## Task directions:
An exact copy of the listing below is required, minus its pictures.
--- START ---
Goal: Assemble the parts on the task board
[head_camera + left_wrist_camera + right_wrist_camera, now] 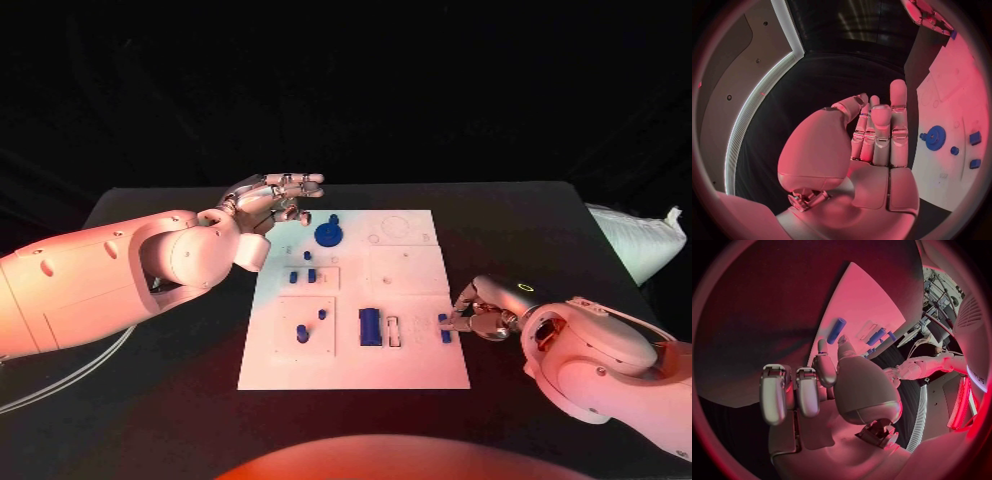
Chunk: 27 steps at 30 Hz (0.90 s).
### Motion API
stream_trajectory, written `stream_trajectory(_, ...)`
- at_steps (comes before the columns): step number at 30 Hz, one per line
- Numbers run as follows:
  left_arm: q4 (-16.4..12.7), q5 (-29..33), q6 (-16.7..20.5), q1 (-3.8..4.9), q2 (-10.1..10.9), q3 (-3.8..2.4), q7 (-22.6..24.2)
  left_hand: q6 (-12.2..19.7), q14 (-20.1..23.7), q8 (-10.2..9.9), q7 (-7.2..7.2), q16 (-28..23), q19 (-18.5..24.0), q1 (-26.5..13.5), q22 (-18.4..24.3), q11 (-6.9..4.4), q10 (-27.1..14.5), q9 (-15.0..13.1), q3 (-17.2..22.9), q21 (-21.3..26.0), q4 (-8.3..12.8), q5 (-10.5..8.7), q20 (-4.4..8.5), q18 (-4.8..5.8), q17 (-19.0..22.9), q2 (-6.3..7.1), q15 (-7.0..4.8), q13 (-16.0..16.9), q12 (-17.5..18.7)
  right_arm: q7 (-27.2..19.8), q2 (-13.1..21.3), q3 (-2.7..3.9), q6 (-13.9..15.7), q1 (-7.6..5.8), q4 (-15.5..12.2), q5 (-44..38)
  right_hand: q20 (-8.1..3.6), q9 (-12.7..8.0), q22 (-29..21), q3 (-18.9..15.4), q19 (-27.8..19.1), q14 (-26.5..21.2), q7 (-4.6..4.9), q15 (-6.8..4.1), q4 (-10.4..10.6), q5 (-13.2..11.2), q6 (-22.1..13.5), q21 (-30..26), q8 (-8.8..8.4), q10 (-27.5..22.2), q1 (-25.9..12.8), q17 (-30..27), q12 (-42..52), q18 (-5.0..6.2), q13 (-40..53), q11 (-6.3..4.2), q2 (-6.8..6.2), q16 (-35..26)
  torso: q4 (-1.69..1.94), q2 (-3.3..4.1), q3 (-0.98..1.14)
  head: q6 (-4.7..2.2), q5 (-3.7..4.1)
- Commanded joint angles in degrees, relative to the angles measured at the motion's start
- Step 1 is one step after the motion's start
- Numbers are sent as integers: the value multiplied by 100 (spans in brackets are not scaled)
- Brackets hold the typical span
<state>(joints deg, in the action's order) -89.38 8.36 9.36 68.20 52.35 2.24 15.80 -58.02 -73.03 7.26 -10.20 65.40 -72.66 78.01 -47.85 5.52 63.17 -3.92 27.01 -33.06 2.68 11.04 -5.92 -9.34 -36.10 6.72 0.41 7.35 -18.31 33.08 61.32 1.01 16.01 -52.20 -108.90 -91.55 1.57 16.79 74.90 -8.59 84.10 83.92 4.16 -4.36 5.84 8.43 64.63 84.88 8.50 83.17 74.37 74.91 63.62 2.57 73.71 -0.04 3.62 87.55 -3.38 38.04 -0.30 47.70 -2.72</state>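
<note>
The white task board (pixel 361 345) lies in the middle of the black table. A blue gear (pixel 329 235) (pixel 934 136) stands near its far left, and a long blue block (pixel 371 326) sits in its near half. My right hand (pixel 479 320) (pixel 826 385) is at the board's right edge. Its thumb and a fingertip (pixel 821 351) flank the near end of a small blue peg (pixel 444 328) (pixel 836 330), pinching it low over the board. My left hand (pixel 274 200) (pixel 876 145) hovers by the board's far left corner, fingers extended, holding nothing.
Several small blue pieces (pixel 303 275) sit in the board's left slots, with another (pixel 303 332) nearer me. A white bag (pixel 635 240) lies at the table's right edge. A pale cable (pixel 43 385) loops at the near left.
</note>
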Motion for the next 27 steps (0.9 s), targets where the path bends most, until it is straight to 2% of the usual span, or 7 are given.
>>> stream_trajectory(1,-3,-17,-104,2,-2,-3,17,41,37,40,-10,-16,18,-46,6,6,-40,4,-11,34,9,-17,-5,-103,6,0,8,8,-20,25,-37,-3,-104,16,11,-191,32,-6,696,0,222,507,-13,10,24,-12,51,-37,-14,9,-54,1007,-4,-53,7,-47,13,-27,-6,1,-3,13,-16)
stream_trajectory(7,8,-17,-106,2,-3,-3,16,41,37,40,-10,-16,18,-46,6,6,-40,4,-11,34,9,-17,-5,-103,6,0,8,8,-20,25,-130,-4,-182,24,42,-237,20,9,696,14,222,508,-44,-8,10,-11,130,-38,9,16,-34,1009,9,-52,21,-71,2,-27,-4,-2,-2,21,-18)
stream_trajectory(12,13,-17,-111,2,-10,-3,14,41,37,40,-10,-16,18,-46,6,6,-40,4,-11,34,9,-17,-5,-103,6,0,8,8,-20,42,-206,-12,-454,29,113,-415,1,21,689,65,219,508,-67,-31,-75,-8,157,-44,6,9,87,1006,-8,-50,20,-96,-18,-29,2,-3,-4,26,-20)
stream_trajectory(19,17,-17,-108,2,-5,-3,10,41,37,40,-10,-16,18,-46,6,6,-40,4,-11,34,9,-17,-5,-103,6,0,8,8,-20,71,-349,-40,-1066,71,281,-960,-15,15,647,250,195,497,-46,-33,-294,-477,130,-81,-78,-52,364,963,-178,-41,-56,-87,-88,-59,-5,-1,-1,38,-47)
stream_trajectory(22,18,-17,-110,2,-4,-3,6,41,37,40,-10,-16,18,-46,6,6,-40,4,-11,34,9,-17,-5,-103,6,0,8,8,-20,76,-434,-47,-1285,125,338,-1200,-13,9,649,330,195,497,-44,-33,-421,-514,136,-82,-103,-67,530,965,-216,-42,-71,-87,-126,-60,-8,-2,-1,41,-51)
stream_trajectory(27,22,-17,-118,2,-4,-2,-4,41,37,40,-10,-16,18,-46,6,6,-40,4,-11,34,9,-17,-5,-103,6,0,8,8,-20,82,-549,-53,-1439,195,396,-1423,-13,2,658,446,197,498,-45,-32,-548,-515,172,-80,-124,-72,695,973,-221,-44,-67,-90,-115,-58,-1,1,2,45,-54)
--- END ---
## Problem solution:
Goal: Assemble the parts on the task board
[head_camera + left_wrist_camera + right_wrist_camera, now] 
Chunk: 27 steps at 30 Hz (0.90 s).
### Motion API
stream_trajectory, written `stream_trajectory(_, ...)`
- at_steps (comes before the columns): step number at 30 Hz, one per line
- Numbers run as follows:
  left_arm: q4 (-16.4..12.7), q5 (-29..33), q6 (-16.7..20.5), q1 (-3.8..4.9), q2 (-10.1..10.9), q3 (-3.8..2.4), q7 (-22.6..24.2)
  left_hand: q6 (-12.2..19.7), q14 (-20.1..23.7), q8 (-10.2..9.9), q7 (-7.2..7.2), q16 (-28..23), q19 (-18.5..24.0), q1 (-26.5..13.5), q22 (-18.4..24.3), q11 (-6.9..4.4), q10 (-27.1..14.5), q9 (-15.0..13.1), q3 (-17.2..22.9), q21 (-21.3..26.0), q4 (-8.3..12.8), q5 (-10.5..8.7), q20 (-4.4..8.5), q18 (-4.8..5.8), q17 (-19.0..22.9), q2 (-6.3..7.1), q15 (-7.0..4.8), q13 (-16.0..16.9), q12 (-17.5..18.7)
  right_arm: q7 (-27.2..19.8), q2 (-13.1..21.3), q3 (-2.7..3.9), q6 (-13.9..15.7), q1 (-7.6..5.8), q4 (-15.5..12.2), q5 (-44..38)
  right_hand: q20 (-8.1..3.6), q9 (-12.7..8.0), q22 (-29..21), q3 (-18.9..15.4), q19 (-27.8..19.1), q14 (-26.5..21.2), q7 (-4.6..4.9), q15 (-6.8..4.1), q4 (-10.4..10.6), q5 (-13.2..11.2), q6 (-22.1..13.5), q21 (-30..26), q8 (-8.8..8.4), q10 (-27.5..22.2), q1 (-25.9..12.8), q17 (-30..27), q12 (-42..52), q18 (-5.0..6.2), q13 (-40..53), q11 (-6.3..4.2), q2 (-6.8..6.2), q16 (-35..26)
  torso: q4 (-1.69..1.94), q2 (-3.3..4.1), q3 (-0.98..1.14)
  head: q6 (-4.7..2.2), q5 (-3.7..4.1)
- Commanded joint angles in degrees, relative to the angles measured at the motion's start
- Step 1 is one step after the motion's start
- Numbers are sent as integers: the value multiplied by 100 (spans in brackets are not scaled)
- Brackets hold the typical span
<state>(joints deg, in the action's order) -89.38 8.36 9.36 68.20 52.35 2.24 15.80 -58.02 -73.03 7.26 -10.20 65.40 -72.66 78.01 -47.85 5.52 63.17 -3.92 27.01 -33.06 2.68 11.04 -5.92 -9.34 -36.10 6.72 0.41 7.35 -18.31 33.08 61.32 1.01 16.01 -52.20 -108.90 -91.55 1.57 16.79 74.90 -8.59 84.10 83.92 4.16 -4.36 5.84 8.43 64.63 84.88 8.50 83.17 74.37 74.91 63.62 2.57 73.71 -0.04 3.62 87.55 -3.38 38.04 -0.30 47.70 -2.72</state>
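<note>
The white task board (pixel 361 345) lies in the middle of the black table. A blue gear (pixel 329 235) (pixel 934 136) stands near its far left, and a long blue block (pixel 371 326) sits in its near half. My right hand (pixel 479 320) (pixel 826 385) is at the board's right edge. Its thumb and a fingertip (pixel 821 351) flank the near end of a small blue peg (pixel 444 328) (pixel 836 330), pinching it low over the board. My left hand (pixel 274 200) (pixel 876 145) hovers by the board's far left corner, fingers extended, holding nothing.
Several small blue pieces (pixel 303 275) sit in the board's left slots, with another (pixel 303 332) nearer me. A white bag (pixel 635 240) lies at the table's right edge. A pale cable (pixel 43 385) loops at the near left.
</note>
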Motion for the next 27 steps (0.9 s), targets where the path bends most, until it is straight to 2% of the usual span, or 7 are given.
>>> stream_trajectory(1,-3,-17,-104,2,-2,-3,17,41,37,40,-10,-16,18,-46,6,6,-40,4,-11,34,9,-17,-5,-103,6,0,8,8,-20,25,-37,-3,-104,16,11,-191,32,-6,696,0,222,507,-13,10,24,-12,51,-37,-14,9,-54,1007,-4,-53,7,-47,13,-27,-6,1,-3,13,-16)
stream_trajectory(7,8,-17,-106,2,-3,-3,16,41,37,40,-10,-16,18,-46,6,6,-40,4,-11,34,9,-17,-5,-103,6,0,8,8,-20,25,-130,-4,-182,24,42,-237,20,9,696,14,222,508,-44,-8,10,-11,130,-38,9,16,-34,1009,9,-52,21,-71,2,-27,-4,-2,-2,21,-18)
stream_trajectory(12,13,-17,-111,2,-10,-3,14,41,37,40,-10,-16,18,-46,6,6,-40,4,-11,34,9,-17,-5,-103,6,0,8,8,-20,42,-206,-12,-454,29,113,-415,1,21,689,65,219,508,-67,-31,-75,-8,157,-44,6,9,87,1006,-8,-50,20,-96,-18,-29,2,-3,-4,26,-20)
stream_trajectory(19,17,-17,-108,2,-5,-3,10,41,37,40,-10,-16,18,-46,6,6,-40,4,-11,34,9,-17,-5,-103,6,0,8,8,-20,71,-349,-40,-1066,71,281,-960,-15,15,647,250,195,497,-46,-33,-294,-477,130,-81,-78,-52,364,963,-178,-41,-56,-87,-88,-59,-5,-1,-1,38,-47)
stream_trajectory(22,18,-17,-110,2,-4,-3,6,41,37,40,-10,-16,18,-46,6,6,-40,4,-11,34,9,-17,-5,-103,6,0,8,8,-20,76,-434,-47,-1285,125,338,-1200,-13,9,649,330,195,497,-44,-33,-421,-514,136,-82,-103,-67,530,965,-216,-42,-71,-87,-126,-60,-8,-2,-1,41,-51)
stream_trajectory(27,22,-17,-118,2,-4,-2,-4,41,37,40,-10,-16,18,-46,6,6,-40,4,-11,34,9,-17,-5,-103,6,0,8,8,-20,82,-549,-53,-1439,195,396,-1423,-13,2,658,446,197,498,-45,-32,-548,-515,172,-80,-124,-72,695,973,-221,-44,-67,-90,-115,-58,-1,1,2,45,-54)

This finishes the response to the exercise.